Yes, that's how awesome legacy qcow2 encryption is :-)

> Would a memcpy() be any nicer than an open-coded loop?

Sure.

> > +++ b/crypto/blockpriv.h
> 
> > +
> > +typedef struct QCryptoBlockDriver QCryptoBlockDriver;
> > +
> > +struct QCryptoBlock {
> > +    QCryptoBlockFormat format;
> > +
> > +    const QCryptoBlockDriver *driver;
> > +    void *opaque;
> > +
> > +    QCryptoCipher *cipher;
> > +    QCryptoIVGen *ivgen;
> > +    QCryptoHashAlgorithm kdfhash;
> > +    size_t niv;
> > +    uint64_t payload_offset; /* In 512 byte sectors */
> 
> Someday, we may want to support 4k sectors natively.  I don't envy the
> person making the conversion, but we could at least make their life
> easier by representing this in bytes instead of units of 512-byte sectors.

Ok will do.

> > +};
> > +
> > +struct QCryptoBlockDriver {
> > +    int (*open)(QCryptoBlock *block,
> > +                QCryptoBlockOpenOptions *options,
> > +                QCryptoBlockReadFunc readfunc,
> > +                void *opaque,
> > +                unsigned int flags,
> > +                Error **errp);
> 
> No documentation on any of these contracts?

They're essentially identical to the public API contracts, so I
figured it was redundant to duplicate those docs.


> > +/**
> > + * qcrypto_block_has_format:
> > + * @format: the encryption format
> > + * @buf: the data from head of the volume
> > + * @len: the length of @buf in bytes
> > + *
> > + * Given @len bytes of data from the head of a storage volume
> > + * in @buf, probe to determine if the volume has the encryption
> > + * format specified in @format.
> > + *
> > + * Returns: true if the data in @buf matches @format
> > + */
> > +gboolean qcrypto_block_has_format(QCryptoBlockFormat format,
> 
> Again, this should probably be 'bool', not gboolean.

Yep


> > +QCryptoBlock *qcrypto_block_create(QCryptoBlockCreateOptions *options,
> > +                                   QCryptoBlockInitFunc initfunc,
> > +                                   QCryptoBlockWriteFunc writefunc,
> > +                                   void *opaque,
> > +                                   Error **errp);
> > +
> > +/**
> > + * @qcrypto_block_decrypt:
> > + * @block: the block encryption object
> > + * @startsector: the sector from which @buf was read
> 
> From the guest's point of view, right?

Yes & no, it is the sector of whatever underlying storage holds
the image. If there are other formats beneath the crypto format
it might not correspond to the guest OS seen sector.


> > +/**
> > + * qcrypto_block_get_payload_offset:
> > + * @block: the block encryption object
> > + *
> > + * Get the offset to the payload indicated by the
> > + * encryption header. The offset is measured in
> > + * 512 byte sectors
> > + *
> > + * Returns: the payload offset in sectors.
> > + */
> > +uint64_t qcrypto_block_get_payload_offset(QCryptoBlock *block);
> 
> Please, let's use bytes here, not sectors.

Ok


Regards,
Daniel
Eric Blake Feb. 5, 2016, 6:48 p.m. UTC | #3
On 02/05/2016 05:43 AM, Daniel P. Berrange wrote:
> On Thu, Feb 04, 2016 at 05:23:32PM -0700, Eric Blake wrote:
>> On 01/20/2016 10:38 AM, Daniel P. Berrange wrote:
>>> Add a generic framework for support different block encryption
>>> formats. Upon instantiating a QCryptoBlock object, it will read
>>> the encryption header and extract the encryption keys.

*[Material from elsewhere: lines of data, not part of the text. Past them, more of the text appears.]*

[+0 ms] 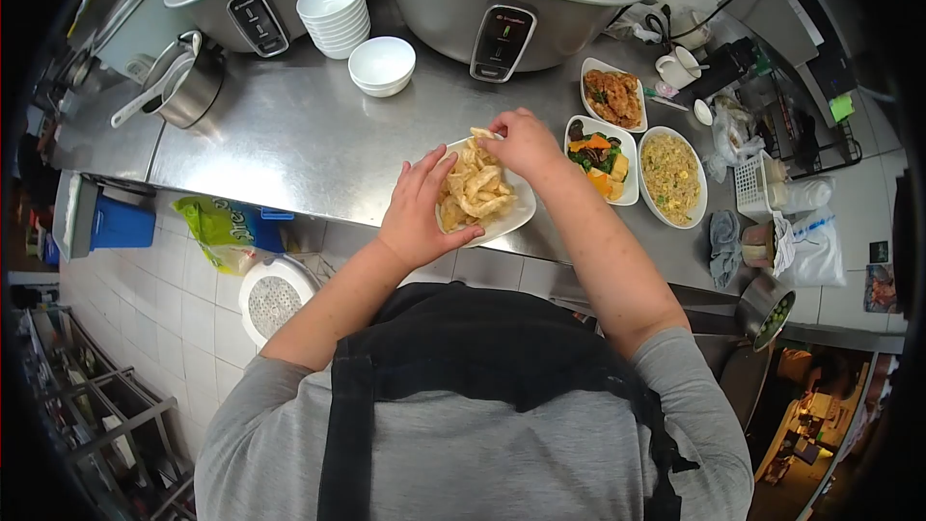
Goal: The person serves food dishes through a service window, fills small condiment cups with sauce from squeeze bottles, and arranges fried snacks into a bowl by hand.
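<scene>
A white dish [517, 213] near the counter's front edge holds a heap of pale golden fried pieces [479, 190], perhaps crackers or fried wontons. My left hand [422, 205] rests against the left side of the heap, fingers spread, its thumb near the dish's front rim. Above the back of the heap, my right hand [522, 142] is closed, pinching one fried piece [481, 133] between thumb and fingertips. Right of that hand stand a dish of mixed vegetables [601, 162], an oval bowl of fried rice [672, 178] and a dish of browned fried meat [614, 96].
Large rice cookers [516, 0] line the back of the steel counter [280, 135]. Stacked white bowls [333, 14] stand before them. A pot with utensils [188, 87] sits at left, a white basket [752, 185] at right. A green bag [214, 232] lies on the floor.
</scene>
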Available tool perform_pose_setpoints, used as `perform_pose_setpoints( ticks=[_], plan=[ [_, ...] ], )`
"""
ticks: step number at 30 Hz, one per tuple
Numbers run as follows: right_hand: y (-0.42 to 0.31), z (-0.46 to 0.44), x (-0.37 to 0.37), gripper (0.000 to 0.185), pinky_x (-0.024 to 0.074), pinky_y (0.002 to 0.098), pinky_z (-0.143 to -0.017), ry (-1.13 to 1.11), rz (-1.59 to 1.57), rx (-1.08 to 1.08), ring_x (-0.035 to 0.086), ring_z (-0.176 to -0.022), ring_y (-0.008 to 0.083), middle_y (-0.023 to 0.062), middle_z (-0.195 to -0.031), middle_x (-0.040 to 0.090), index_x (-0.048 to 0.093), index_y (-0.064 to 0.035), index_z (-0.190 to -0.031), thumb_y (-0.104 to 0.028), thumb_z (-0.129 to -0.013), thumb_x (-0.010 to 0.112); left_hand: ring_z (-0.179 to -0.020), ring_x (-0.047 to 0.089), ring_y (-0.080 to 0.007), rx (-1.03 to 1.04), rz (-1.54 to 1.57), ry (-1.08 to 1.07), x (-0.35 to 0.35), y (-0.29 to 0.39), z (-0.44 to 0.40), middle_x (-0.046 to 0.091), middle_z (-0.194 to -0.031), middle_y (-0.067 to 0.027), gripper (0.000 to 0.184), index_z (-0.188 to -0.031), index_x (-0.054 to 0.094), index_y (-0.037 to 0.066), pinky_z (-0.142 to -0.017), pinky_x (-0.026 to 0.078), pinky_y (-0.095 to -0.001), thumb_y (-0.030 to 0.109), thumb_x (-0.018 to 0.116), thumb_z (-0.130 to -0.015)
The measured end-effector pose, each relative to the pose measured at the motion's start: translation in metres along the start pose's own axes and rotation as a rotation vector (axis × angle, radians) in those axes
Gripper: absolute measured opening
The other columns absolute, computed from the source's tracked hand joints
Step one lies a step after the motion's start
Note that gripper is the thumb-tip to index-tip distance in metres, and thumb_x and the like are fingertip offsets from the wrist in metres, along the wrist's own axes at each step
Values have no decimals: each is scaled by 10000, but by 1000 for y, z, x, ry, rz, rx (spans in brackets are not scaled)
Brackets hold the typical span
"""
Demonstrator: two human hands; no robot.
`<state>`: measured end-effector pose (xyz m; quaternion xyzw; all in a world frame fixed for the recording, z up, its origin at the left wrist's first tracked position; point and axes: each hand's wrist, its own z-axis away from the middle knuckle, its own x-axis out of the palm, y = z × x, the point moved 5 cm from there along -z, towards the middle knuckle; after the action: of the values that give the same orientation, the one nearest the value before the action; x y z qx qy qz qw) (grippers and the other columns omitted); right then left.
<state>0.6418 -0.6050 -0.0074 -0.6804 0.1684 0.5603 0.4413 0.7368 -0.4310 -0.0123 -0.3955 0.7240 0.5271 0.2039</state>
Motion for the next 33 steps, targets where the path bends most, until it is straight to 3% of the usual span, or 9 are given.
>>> perform_pose_setpoints(
  ticks=[7,9,13,19,21,25,27,31,33],
  plan=[
    [5,47,-33,210,494,351,-789,-40,-373,112,611,-897,263,94,-976,605,605,-31,-872,-153,-752,727,-1269,399,-379,18,-5,35,-7,1,2,373,-1410,-181,906,-1382,337,57,-1082,269,-545,394,789,-673],
    [3,71,-31,168,502,356,-787,193,-88,-300,608,-919,243,77,-1045,590,616,-39,-929,-98,-782,675,-1262,410,-380,-7,26,39,-6,-3,3,385,-1400,-192,855,-1373,354,49,-1065,313,-491,365,775,-699],
    [13,85,-27,208,503,354,-811,91,-194,-361,600,-948,245,75,-1058,578,621,-53,-1003,-69,-796,636,-1239,426,-368,-1,92,60,-1,-12,0,399,-1373,-199,840,-1354,378,41,-1060,329,-493,366,781,-693],
    [8,73,-32,277,468,370,-892,4,-261,-218,559,-1043,297,119,-1077,561,617,-55,-1080,-95,-806,599,-1183,470,-374,16,221,24,6,-10,-8,456,-1310,-217,786,-1345,365,9,-1008,396,-419,274,761,-720],
    [3,65,-25,337,495,354,-832,83,53,-518,599,-938,250,116,-1084,591,598,-66,-1142,-124,-813,639,-1166,482,-372,12,210,-4,5,-9,-8,465,-1300,-216,764,-1343,358,2,-999,402,-418,240,746,-729],
    [3,52,-29,365,501,350,-801,5,-38,-316,616,-889,233,120,-975,632,584,-63,-1178,-160,-830,639,-1161,486,-363,-12,230,-26,4,-10,-9,472,-1291,-212,758,-1345,357,2,-997,404,-413,229,739,-732],
    [8,53,-30,330,500,348,-786,-218,-183,2,628,-825,249,125,-883,647,606,-49,-1157,-175,-853,624,-1155,492,-354,-23,225,-42,5,-6,-9,485,-1276,-203,756,-1346,360,-2,-993,405,-409,243,738,-738],
    [27,51,-21,276,502,342,-775,-163,-328,92,637,-786,245,118,-851,664,637,-50,-1121,-173,-876,602,-1156,490,-353,-34,214,20,7,-7,-6,490,-1272,-200,743,-1345,373,9,-988,408,-406,256,736,-745],
    [18,55,-15,235,494,370,-834,-249,-363,31,636,-872,297,146,-963,665,674,-55,-1050,-159,-874,557,-1161,486,-359,-73,197,-43,11,-11,-5,493,-1277,-193,722,-1345,388,29,-992,402,-411,265,730,-755]
  ],
)
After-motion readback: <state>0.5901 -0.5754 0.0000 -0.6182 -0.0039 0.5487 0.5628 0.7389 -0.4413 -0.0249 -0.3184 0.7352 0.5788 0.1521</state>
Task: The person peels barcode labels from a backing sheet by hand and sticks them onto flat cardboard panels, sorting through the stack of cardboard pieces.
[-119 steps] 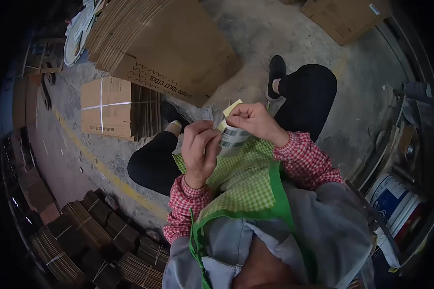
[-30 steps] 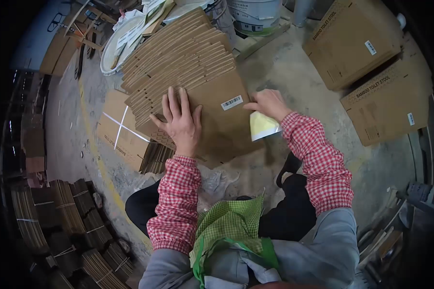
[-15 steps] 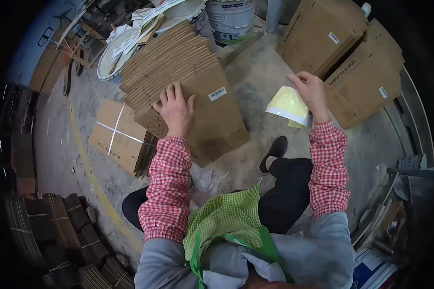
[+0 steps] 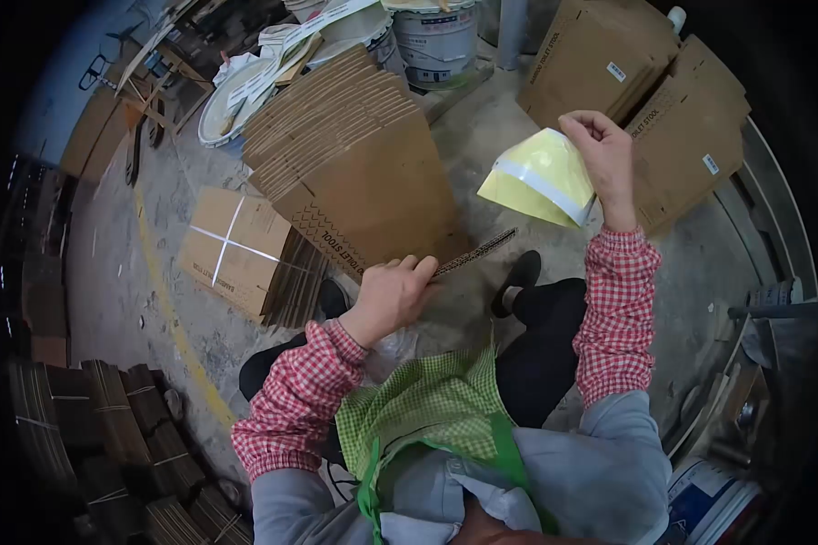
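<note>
My left hand (image 4: 393,295) is closed on the near edge of a folded cardboard box (image 4: 474,254), which is tipped up and seen edge-on. Behind it leans a fanned stack of flat brown cartons (image 4: 382,195), printed with stool lettering; no barcode label shows on its front face. My right hand (image 4: 604,159) pinches a curved yellow and white label sheet (image 4: 541,173) by its upper right edge, held over the floor to the right of the stack.
A strapped carton bundle (image 4: 232,245) lies left of the stack. Labelled cartons (image 4: 600,68) stand at the upper right. Buckets (image 4: 436,45) are behind the stack. More strapped bundles (image 4: 109,409) lie at the lower left, and a blue-and-white bucket (image 4: 704,500) stands lower right.
My left hand has moved from the stack's upper face down to its near edge and gripped the labelled front carton, now tipped toward me. My right hand has risen slightly with the label sheet.
</note>
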The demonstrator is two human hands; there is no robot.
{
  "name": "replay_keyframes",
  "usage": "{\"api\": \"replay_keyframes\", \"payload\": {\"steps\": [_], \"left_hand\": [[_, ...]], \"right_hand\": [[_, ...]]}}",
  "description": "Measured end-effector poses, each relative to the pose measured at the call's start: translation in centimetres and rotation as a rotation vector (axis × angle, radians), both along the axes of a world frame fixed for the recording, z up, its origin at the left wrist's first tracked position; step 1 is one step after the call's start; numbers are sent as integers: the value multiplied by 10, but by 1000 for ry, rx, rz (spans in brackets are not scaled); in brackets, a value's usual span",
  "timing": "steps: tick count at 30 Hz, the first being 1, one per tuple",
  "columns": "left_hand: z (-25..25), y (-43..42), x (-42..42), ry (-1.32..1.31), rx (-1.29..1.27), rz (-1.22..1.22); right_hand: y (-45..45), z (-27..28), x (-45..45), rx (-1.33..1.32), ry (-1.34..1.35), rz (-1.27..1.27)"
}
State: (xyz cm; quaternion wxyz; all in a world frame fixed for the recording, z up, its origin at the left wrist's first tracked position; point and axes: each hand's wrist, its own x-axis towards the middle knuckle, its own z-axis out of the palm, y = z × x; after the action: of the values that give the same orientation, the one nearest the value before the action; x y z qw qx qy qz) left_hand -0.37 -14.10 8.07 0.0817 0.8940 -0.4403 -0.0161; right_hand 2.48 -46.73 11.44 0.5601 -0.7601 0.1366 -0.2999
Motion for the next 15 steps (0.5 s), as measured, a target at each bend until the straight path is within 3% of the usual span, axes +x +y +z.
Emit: {"api": "replay_keyframes", "payload": {"steps": [2, 6, 7, 9, 10, 12, 14, 15], "left_hand": [[1, -2, -1, 39, -54, -68], [6, 0, 16, 122, -4, -25], [11, 1, 25, 223, -42, -30], [-1, 10, 63, 694, -223, -147], [14, 6, 75, 970, -180, -12], [-14, 12, 111, 313, -234, 149], [-26, 19, 143, -582, 54, 322], [-33, 25, 155, -582, 53, 316]], "right_hand": [[-6, -9, -13, -211, 102, 117], [-7, 5, -44, -368, 616, 512], [0, 3, -45, -341, 626, 579], [13, -18, -40, -336, 691, 726], [21, -42, -36, -257, 629, 794], [42, -49, -31, -206, 596, 893], [51, -68, -23, -47, 645, 864], [53, -81, -20, 108, 687, 836]]}}
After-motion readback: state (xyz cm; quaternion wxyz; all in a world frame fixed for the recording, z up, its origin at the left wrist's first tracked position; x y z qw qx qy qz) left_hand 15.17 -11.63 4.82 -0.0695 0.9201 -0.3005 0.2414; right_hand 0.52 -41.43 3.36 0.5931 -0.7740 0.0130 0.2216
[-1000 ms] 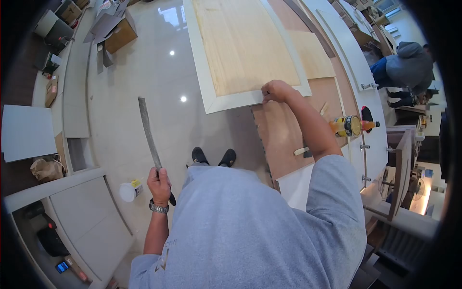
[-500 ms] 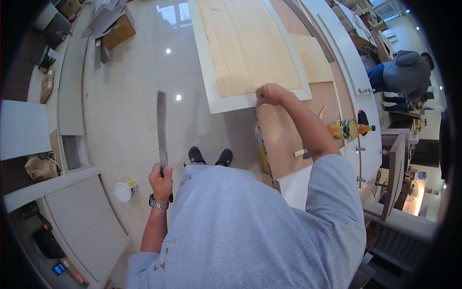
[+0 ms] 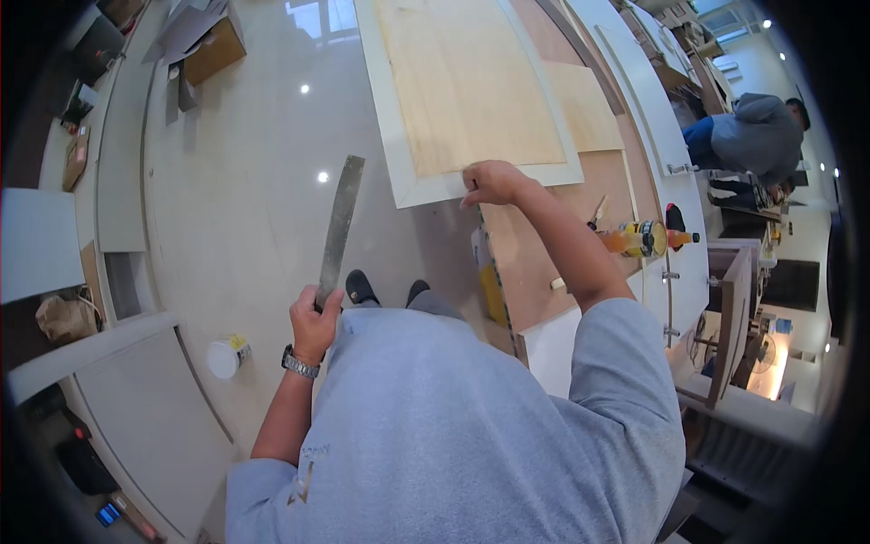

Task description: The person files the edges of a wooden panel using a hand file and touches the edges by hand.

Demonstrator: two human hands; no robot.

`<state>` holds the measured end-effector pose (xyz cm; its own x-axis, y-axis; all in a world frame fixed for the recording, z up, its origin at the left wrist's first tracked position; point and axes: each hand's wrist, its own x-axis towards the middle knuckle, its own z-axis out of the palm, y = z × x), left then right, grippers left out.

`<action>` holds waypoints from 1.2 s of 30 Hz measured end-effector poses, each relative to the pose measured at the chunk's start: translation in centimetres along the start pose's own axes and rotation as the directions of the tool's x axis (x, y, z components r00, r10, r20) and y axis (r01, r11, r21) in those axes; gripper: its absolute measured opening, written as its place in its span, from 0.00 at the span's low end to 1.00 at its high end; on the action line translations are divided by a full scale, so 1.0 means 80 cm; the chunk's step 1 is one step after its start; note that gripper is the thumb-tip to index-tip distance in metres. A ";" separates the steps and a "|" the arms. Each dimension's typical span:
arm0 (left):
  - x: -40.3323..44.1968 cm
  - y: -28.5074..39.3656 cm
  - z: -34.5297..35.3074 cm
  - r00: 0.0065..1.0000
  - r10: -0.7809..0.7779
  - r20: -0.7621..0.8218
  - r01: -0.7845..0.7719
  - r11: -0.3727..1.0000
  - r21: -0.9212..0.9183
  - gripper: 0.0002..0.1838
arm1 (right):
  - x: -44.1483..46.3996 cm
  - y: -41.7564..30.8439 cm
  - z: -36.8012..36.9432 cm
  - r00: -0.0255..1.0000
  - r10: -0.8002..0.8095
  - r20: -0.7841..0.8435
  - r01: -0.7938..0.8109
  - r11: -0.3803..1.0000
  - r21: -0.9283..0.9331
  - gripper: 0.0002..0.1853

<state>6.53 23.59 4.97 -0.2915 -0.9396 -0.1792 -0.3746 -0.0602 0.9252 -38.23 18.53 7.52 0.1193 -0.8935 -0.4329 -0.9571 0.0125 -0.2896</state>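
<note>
My left hand [image 3: 314,322] is wrapped round the lower end of a long flat grey metal strip [image 3: 342,218], which looks like a file. The strip points up and away over the floor, tilted to the right. At the near edge of a white-framed wooden panel [image 3: 471,82], my right hand [image 3: 494,182] is closed, with its fingers curled down at the rim. What those fingers hold, if anything, is hidden. The panel lies on a brown board [image 3: 530,245], its near left corner jutting over the floor.
A jar [image 3: 649,238] and an orange bottle [image 3: 681,238] stand to the right, near a brush [image 3: 598,212]. A white tub [image 3: 227,357] is on the floor at left. Cardboard [image 3: 214,50] lies at the far left. Another person [image 3: 757,140] bends at the far right.
My left hand has moved slightly right, and the metal strip's far end has swung right. My right hand has slid a little left along the panel's near edge.
</note>
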 end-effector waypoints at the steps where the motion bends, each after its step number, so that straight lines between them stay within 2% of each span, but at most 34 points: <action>1: -0.004 -0.002 0.005 1.000 -0.028 0.007 0.028 0.998 -0.059 0.13 | 0.002 0.001 0.006 1.000 0.006 0.015 -0.006 1.000 0.009 0.22; 3: -0.003 -0.004 0.014 0.998 -0.061 0.006 0.061 0.983 -0.171 0.13 | 0.016 0.001 0.006 1.000 0.001 0.025 -0.002 1.000 0.019 0.22; 6: -0.009 0.005 0.036 0.996 -0.078 -0.040 0.072 0.988 -0.140 0.14 | 0.016 0.004 -0.002 0.998 -0.004 0.064 -0.002 0.995 0.099 0.23; 9: -0.019 -0.020 0.072 0.995 -0.066 -0.078 0.055 0.988 -0.141 0.14 | 0.016 0.012 0.004 1.000 -0.007 0.004 0.007 0.991 0.137 0.23; 12: -0.021 -0.020 0.121 0.986 -0.014 -0.165 -0.007 0.992 -0.126 0.20 | 0.004 -0.006 0.001 1.000 -0.001 -0.016 0.002 0.998 0.069 0.23; 15: -0.012 -0.033 0.168 0.981 -0.036 -0.189 0.004 0.986 -0.169 0.30 | -0.004 -0.017 -0.002 0.997 0.066 -0.030 -0.063 0.994 0.091 0.23; 18: -0.005 -0.036 0.204 0.971 0.014 -0.238 -0.023 0.999 -0.036 0.35 | 0.002 -0.004 0.008 0.988 0.129 -0.083 -0.108 0.969 0.223 0.22; 21: 0.008 -0.059 0.235 0.939 0.171 -0.298 -0.167 0.985 0.038 0.36 | 0.005 -0.003 0.011 0.985 0.145 -0.095 -0.122 0.968 0.217 0.22; 24: 0.014 -0.073 0.248 0.942 0.190 -0.278 -0.158 0.979 0.132 0.35 | -0.010 0.013 0.034 0.940 0.084 -0.330 0.059 0.914 0.401 0.17; 27: 0.025 -0.080 0.256 0.924 0.254 -0.286 -0.201 0.959 0.202 0.35 | -0.054 0.035 0.043 0.789 0.208 -0.579 0.144 0.853 0.502 0.13; 30: 0.042 -0.092 0.270 0.888 0.347 -0.301 -0.278 0.928 0.249 0.34 | -0.112 0.075 0.076 0.691 0.362 -0.626 0.095 0.813 0.574 0.11; 33: 0.064 -0.046 0.289 0.894 0.366 -0.258 -0.290 0.912 0.289 0.35 | -0.163 0.079 0.111 0.730 0.512 -0.453 -0.067 0.713 0.698 0.12; 36: 0.089 -0.021 0.320 0.882 0.425 -0.202 -0.333 0.867 0.371 0.36 | -0.196 0.074 0.144 0.702 0.543 -0.460 -0.079 0.702 0.708 0.11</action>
<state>-17.43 25.62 -6.39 -0.2382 -0.9228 0.3028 -0.5542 0.3852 0.7379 -42.75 37.78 2.70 -0.5577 -0.8272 -0.0685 -0.4939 0.3970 -0.7736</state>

It is
>>> then possible to call methods to encrypt/decrypt data buffers.
>>>
>>> There is also a mode whereby it will create/initialize a new
>>> encryption header on a previously unformatted volume.
>>>
>>> The initial framework comes with support for the legacy QCow
>>> AES based encryption. This enables code in the QCow driver to
>>> be consolidated later.
>>>

> 
>>> +static gboolean
>>> +qcrypto_block_qcow_has_format(const uint8_t *buf G_GNUC_UNUSED,
>>> +                              size_t buf_size G_GNUC_UNUSED)
>>> +{
>>> +    return false;
>>> +}
>>
>> When I see gboolean, I think TRUE/FALSE.  Yes, C99 'false' happens to
>> promote to the correct value for whatever integer type gboolean is, but
>> this would read nicer if it returned 'bool'.
> 
> Yeah, dunno what I was thinking really. I use gboolean in a few places
> due to the gmainloop callback API contract, but this should not have
> needed it.

To be honest, when I see 'gboolean', I _really_ think "Eww. Why did glib
have to botch it?".  Gnulib's <stdbool.h> replacement that gets C99
semantics in all but a few corner cases with a C89 compiler is so much
nicer than glib's blatant wrong typing.


>>> +
>>> +    len = strlen(password);
>>> +    if (len > 16) {
>>> +        len = 16;
>>> +    }
>>> +    for (i = 0; i < len; i++) {
>>> +        keybuf[i] = password[i];
>>> +    }
>>
>> What - we really throw away anything longer than 16 bytes?
> 
> Yes, that's how awesome legacy qcow2 encryption is :-)

I should have mentioned that I saw nothing with this part of your patch,
and was just vocalizing my disgust at what code we are maintaining.  But
it looks like you got my meaning :)


>>> +
>>> +struct QCryptoBlockDriver {
>>> +    int (*open)(QCryptoBlock *block,
>>> +                QCryptoBlockOpenOptions *options,
>>> +                QCryptoBlockReadFunc readfunc,
>>> +                void *opaque,
>>> +                unsigned int flags,
>>> +                Error **errp);
>>
>> No documentation on any of these contracts?
> 
> They're essentially identical to the public API contracts, so I
> figured it was redundant to duplicate those docs.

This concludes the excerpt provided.